Landscape Information
In 1896 Dr. John Gehring started the Gehring Clinic at his Bethel home, housing patients in the nearby Prospect Hotel. Gehring became well known for treating the nervous disorders of prominent businessmen, politicians, and professors with his “work-cure” therapy, combining mental health treatment with physical activity in the rural mountains of western Maine.
After the Prospect Hotel burned in 1913, Gehring, William Bingham II, and other former patients formed the Bethel Inn Corporation to build and operate a 60-room Victorian hotel and private club that supported Gehring’s practice. Hotel patients chopped wood, gardened, swam, played tennis, and snowshoed in the resort-like setting. Over time they cleared the forest for a nine-hole golf course, seven holes of which remain after a 1988 expansion to 18 holes designed by Geoffrey Cornish.

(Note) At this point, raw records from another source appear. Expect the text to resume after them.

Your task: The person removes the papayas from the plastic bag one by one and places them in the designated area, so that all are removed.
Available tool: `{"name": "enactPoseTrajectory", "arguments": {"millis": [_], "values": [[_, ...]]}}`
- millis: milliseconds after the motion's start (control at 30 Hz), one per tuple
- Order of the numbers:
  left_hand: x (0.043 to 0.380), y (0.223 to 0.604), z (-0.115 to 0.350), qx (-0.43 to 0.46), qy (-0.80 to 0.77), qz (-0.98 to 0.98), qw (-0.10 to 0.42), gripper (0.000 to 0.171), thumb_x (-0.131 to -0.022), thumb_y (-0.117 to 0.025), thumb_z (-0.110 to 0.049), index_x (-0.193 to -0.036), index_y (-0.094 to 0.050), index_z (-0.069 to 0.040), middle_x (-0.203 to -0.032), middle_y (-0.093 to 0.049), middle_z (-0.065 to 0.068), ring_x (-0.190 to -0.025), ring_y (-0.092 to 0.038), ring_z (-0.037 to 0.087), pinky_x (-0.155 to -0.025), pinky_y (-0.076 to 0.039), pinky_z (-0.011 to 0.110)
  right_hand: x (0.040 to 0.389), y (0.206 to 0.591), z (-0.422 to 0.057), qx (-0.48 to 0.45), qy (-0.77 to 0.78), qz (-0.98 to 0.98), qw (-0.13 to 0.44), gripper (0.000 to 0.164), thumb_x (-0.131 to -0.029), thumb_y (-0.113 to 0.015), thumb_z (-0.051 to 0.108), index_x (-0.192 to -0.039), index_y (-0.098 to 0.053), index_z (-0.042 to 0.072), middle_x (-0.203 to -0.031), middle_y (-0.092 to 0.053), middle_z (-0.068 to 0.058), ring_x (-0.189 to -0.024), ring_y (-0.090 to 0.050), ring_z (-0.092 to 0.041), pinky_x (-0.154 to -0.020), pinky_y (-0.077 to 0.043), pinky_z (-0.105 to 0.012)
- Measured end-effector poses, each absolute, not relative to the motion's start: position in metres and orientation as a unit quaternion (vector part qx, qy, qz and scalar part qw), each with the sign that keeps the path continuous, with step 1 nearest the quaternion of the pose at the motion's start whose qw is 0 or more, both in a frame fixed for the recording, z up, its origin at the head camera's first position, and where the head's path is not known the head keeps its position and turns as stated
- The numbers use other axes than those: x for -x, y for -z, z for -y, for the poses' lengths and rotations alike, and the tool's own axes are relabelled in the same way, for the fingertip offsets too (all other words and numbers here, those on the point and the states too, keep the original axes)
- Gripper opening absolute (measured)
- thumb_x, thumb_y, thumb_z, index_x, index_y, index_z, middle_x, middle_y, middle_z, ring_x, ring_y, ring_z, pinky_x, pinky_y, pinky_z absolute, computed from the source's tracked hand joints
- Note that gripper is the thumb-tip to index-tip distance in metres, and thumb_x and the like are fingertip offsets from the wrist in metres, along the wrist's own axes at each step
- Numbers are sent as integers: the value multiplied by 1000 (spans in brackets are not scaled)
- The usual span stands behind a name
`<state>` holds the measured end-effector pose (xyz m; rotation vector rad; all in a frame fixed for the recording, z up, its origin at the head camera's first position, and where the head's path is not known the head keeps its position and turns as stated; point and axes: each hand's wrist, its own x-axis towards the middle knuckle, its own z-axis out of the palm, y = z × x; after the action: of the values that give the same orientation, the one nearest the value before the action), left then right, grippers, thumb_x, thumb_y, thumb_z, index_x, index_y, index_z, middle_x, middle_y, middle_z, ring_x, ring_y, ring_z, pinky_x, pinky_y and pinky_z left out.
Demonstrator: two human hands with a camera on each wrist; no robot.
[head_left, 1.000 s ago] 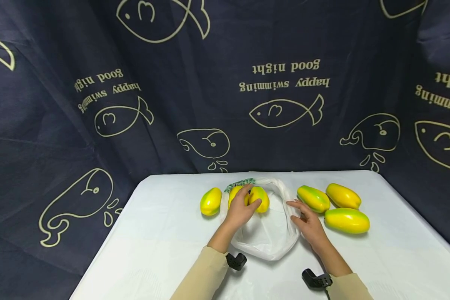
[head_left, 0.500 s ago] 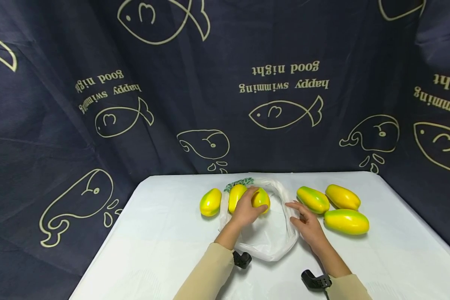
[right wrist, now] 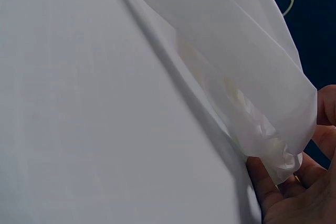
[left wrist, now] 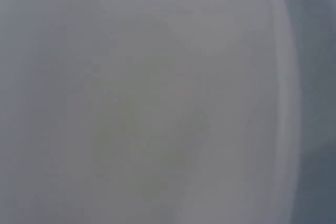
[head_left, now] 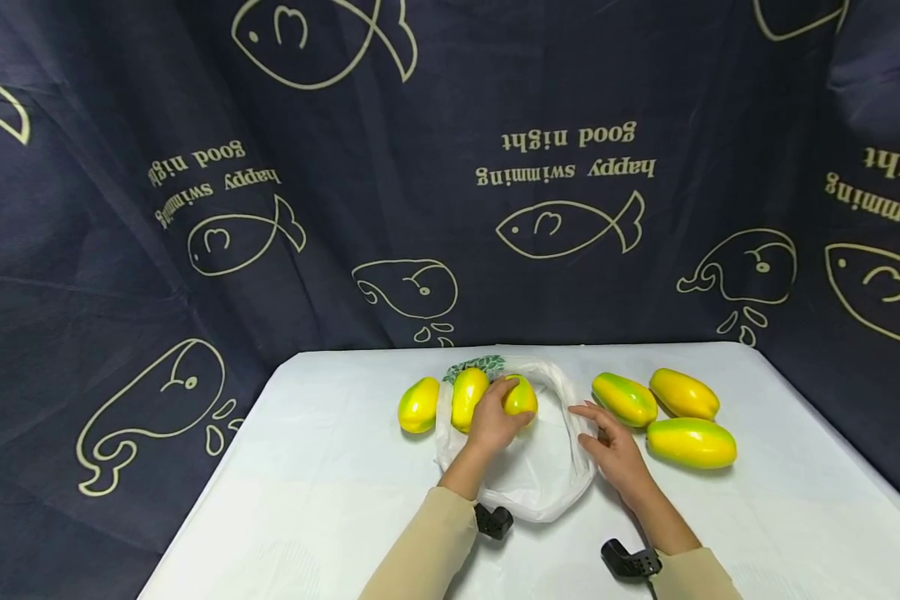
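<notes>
A white plastic bag [head_left: 532, 467] with a green leaf print stands with its mouth wide open on the table. Two yellow-green papayas are in it, side by side at the far left. My left hand [head_left: 492, 417] reaches over the bag's left rim. Its fingers and thumb grip the right-hand papaya [head_left: 523, 398], and the other papaya [head_left: 468, 398] lies just left of the hand. My right hand [head_left: 615, 442] holds the bag's right rim, with bunched plastic [right wrist: 286, 156] between thumb and fingers in the right wrist view. Blurred white plastic [left wrist: 157, 98] fills the left wrist view, hiding the left hand.
A single papaya [head_left: 419, 405] lies outside, against the bag's left side. Right of the right hand lie three more: a papaya [head_left: 625, 398] nearest the bag, a papaya [head_left: 685, 393] farther back and a papaya [head_left: 692, 442] in front. A dark printed curtain [head_left: 420, 208] hangs behind the table.
My left hand has moved slightly right inside the bag, closer around the right-hand papaya. More of the left papaya in the bag shows. The right hand stays at the rim.
</notes>
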<state>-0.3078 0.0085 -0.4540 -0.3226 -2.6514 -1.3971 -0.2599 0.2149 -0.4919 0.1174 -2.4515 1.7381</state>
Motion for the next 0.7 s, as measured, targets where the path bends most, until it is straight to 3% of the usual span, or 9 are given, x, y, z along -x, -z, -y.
{"name": "enactPoseTrajectory", "arguments": {"millis": [267, 700], "values": [[308, 456, -9, 106, 464, 875, 81, 57, -78, -80, -8, -132, -63, -8, -141, -59, 11, -132, -55, 32, -110, -47, 46, 261, 492, -215, -39, -577, 813, 66, 43, -94, -59, 3, -137, -58, 8, -160, -35, -16, -155, -17, -37, -123, -18, -64], [306, 458, -11, 102, 485, 865, 81, 58, -80, -78, -9, -135, -61, -9, -139, -60, 11, -128, -57, 31, -107, -50, 47, 260, 491, -215, -33, -570, 819, 62, 43, -95, -59, 5, -137, -58, 10, -162, -32, -16, -155, -16, -37, -122, -19, -65]]}}
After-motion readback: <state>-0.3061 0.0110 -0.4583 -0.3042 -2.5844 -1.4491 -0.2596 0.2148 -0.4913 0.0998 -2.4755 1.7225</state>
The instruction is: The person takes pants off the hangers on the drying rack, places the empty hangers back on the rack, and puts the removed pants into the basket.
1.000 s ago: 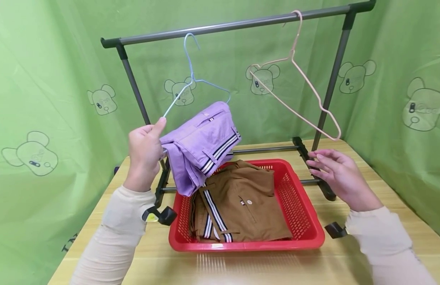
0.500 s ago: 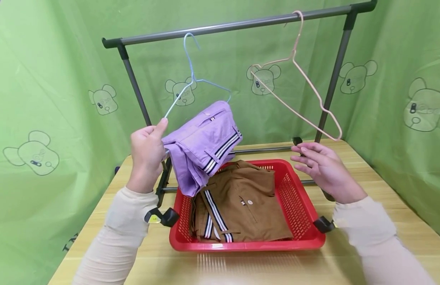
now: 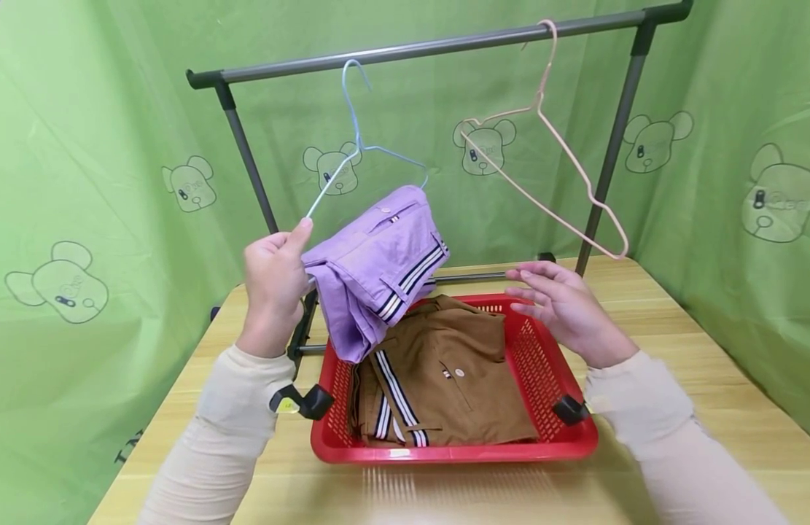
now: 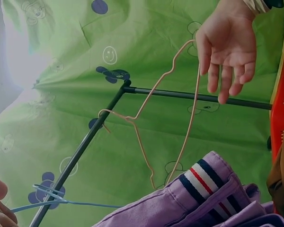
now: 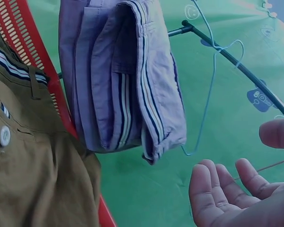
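My left hand (image 3: 273, 288) grips a blue wire hanger (image 3: 356, 120) by its left side, thumb along the wire. Over the hanger's bar drape folded purple trousers (image 3: 378, 266) with a striped waistband, tilted, their lower end above the red basket's left part. In the head view the hanger's hook is near the rack's rail; whether it touches I cannot tell. My right hand (image 3: 565, 310) holds nothing, its fingers relaxed over the basket's right rear corner. The right wrist view shows its fingers (image 5: 201, 189) apart from the purple trousers (image 5: 156, 85).
A red basket (image 3: 453, 453) on the wooden table (image 3: 247, 467) holds folded brown trousers (image 3: 470, 394). Behind it stands a grey metal rack (image 3: 437, 48), with a pink wire hanger (image 3: 578, 168) hooked on its right side. Green printed curtain (image 3: 70, 175) surrounds the table.
My right hand has moved left, from beside the rack's right foot to over the basket's rear corner. The left hand, hanger and purple trousers have shifted slightly right.
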`<state>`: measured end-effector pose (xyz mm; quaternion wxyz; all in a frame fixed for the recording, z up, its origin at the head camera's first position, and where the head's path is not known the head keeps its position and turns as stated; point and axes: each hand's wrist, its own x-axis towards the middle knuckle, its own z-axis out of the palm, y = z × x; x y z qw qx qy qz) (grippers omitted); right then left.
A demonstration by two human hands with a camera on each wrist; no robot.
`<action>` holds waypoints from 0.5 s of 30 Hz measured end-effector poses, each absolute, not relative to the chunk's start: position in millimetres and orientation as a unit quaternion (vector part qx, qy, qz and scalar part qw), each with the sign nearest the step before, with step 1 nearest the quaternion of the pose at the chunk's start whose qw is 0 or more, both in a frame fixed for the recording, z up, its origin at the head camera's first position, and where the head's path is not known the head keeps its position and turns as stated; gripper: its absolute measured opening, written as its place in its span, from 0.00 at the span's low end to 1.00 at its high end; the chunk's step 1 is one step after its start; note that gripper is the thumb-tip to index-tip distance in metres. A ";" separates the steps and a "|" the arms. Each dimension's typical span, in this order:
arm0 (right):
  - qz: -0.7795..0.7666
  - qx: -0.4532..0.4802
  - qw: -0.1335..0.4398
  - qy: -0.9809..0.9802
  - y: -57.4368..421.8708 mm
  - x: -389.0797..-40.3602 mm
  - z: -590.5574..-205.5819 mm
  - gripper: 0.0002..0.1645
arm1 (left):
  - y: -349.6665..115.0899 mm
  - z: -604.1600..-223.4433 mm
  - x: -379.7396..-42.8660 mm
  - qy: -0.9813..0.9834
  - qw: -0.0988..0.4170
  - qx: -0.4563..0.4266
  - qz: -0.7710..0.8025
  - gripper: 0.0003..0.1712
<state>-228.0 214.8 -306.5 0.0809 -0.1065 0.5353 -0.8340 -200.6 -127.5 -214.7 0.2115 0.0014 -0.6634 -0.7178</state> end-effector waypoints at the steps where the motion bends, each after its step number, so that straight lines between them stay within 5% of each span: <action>1: -0.833 -0.105 0.084 0.537 213.0 -228.9 -306.6 0.09 | -127.6 -214.6 -200.7 -0.664 0.211 0.001 -0.717 0.27; 15: -0.816 -0.076 0.138 0.556 176.0 -236.0 -310.7 0.11 | -127.5 -214.8 -200.2 -0.655 0.214 -0.005 -0.725 0.26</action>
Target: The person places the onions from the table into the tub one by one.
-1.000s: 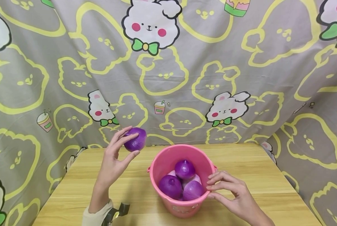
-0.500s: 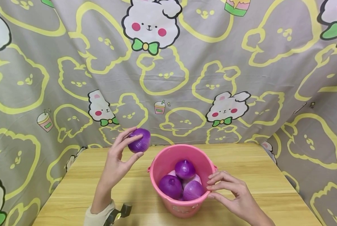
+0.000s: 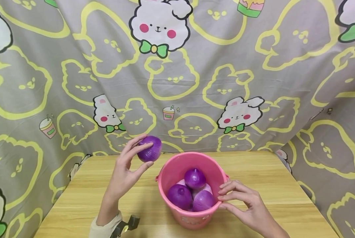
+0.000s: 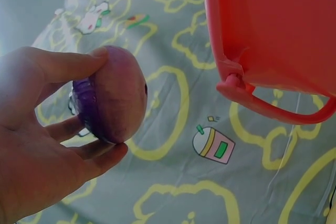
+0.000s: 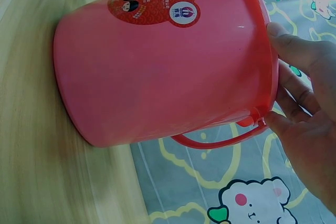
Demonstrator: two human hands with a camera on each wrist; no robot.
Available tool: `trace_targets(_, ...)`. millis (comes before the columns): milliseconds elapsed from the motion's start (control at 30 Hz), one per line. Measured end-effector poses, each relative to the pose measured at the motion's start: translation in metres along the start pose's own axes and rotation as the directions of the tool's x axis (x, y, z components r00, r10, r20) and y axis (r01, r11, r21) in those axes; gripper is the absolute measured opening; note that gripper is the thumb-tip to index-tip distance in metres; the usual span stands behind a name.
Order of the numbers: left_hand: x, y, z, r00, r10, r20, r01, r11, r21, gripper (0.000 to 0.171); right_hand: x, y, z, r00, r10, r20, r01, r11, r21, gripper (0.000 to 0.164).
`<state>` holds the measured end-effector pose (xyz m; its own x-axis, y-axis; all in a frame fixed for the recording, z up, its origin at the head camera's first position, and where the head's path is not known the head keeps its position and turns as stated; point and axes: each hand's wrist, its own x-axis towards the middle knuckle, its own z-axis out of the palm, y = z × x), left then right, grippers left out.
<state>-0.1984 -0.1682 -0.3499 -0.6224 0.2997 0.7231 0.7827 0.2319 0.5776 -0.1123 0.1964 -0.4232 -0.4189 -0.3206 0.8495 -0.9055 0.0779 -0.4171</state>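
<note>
Raised left of the bucket, my left hand holds a purple onion between thumb and fingers. The left wrist view shows this onion with a paler, pinkish side turned toward the bucket. A pink bucket stands upright on the table. Inside it lie several onions, among them a dark purple onion, another with a pointed tip and a lighter one. Paler ones beneath are partly hidden. My right hand grips the bucket's right rim, its thumb showing in the right wrist view.
The wooden table reaches back to a patterned grey curtain, which also hangs at both sides. The bucket's handle hangs down on the far side. A dark device is strapped to my left wrist.
My left hand has moved slightly right and a little down with the onion, closer to the bucket. The right hand and the bucket have stayed put.
</note>
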Motion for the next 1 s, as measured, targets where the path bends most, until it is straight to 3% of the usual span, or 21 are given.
trace_targets(1000,0.000,0.007,0.014,0.998,0.005,0.057,-0.003,1.000,-0.022,0.054,0.003,-0.003,0.000,1.000,-0.005,-0.003,0.005,1.000,0.005,0.035)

The hotel is situated at the south end of Bethel Hill Common, in an L-shaped configuration which creates a receiving courtyard accessed by a lozenge-shaped entrance drive. Lawn punctuated with deciduous trees populates the forecourt, with a large pool house and heated swimming pool adjacent to the main hotel and golf course between the hotel and the mountains beyond.
The inn remains an active resort with a landscape of mature trees, rolling topography, scenic views of the golf course and mountains, and extensive manicured lawns bordering the forest. The main entrance off the common is largely unchanged, although the resort has expanded to include townhouses, and other visitor amenities It was listed in the National Register of Historic Places in 1977.